Zhang joined the travel website Kuxun as the fifth employee and first engineer in February 2006, and he was elevated to technical director a year later.
Zhang left Kuxun in 2008 to work for Microsoft, but he was constrained by the company’s corporate standards. He quit Microsoft soon after to join Fanfou, a startup that finally failed. Zhang took over Kuxun’s real estate search business in 2009, as Kuxun was set to be acquired by Expedia, and founded 99fang.com, his first startup.
Zhang believed that Chinese smartphone users were having difficulty finding information in 2012 mobile apps, and that the search firm Baidu was combining search results with undisclosed advertising. His idea was to leverage artificial intelligence-generated suggestions to promote relevant material to viewers. Most venture investors, however, did not share his vision, and he was unable to acquire finance until Susquehanna International Group agreed to invest in the company.

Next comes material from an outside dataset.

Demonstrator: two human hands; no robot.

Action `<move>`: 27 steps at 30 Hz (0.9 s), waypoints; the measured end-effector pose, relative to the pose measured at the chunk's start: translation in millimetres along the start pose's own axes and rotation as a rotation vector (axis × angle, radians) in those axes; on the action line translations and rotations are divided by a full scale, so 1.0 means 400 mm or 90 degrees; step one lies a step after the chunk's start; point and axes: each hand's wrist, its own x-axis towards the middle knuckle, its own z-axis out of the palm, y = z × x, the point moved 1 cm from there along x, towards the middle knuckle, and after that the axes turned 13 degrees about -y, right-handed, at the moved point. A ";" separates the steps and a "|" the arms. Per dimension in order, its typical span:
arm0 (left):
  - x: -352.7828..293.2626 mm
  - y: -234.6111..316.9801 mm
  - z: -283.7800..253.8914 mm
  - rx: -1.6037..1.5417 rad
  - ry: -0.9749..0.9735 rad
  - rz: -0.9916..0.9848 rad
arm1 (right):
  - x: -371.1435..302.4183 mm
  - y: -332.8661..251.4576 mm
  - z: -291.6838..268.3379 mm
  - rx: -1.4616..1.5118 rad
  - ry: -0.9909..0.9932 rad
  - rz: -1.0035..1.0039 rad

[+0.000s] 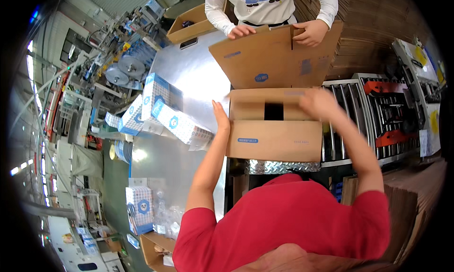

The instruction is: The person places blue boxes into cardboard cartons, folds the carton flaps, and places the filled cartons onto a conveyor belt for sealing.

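The left hand (220,117), fingers pressed together flat, is bracing the cardboard box (274,139) at nine o'clock. The right hand (318,103), blurred, fingers unreadable, is folding the top flap. Next, flaps probably need flattening. At twelve, a co-worker's hands (276,32) are holding another carton (272,59).

cartons: 3, one (274,130) at centre, one (274,59) at 12, one (191,26) at 11
blue boxes: 4, three (163,109) at 9, one (140,208) at 7
hands: 4, two own (221,117), two co-worker's (241,32)
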 end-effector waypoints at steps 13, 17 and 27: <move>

ByteDance created the Toutiao news app in August 2012, and it gained more than 13 million daily users in less than two years. After first rejecting Zhang, Sequoia Capital changed its mind and led a $100 million investment in the company in 2014.
In contrast to other Chinese IT CEOs, Zhang focused on expanding ByteDance abroad, rather than focusing on their firms’ domestic growth. Instead of focusing solely on China, Zhang requested that ByteDance’s workplace productivity app Lark be targeted towards the American, European, and Japanese markets.
Zhang’s management style at ByteDance was based after that of US internet giants like Google, with bi-monthly town hall meetings and a policy prohibiting staff from referring to him as “boss” or “CEO,” as is customary in China.
Net Worth
According to a Softbank Group filing for the nine months ending December 31, 2021, ByteDance is worth $178 billion.
According to a Bloomberg interview with Zhang in September 2017, the company was valued at $20 billion in 2017, and at $110 billion in May 2020. Following reports on secondary market trades, the value has been estimated to be as high as $250.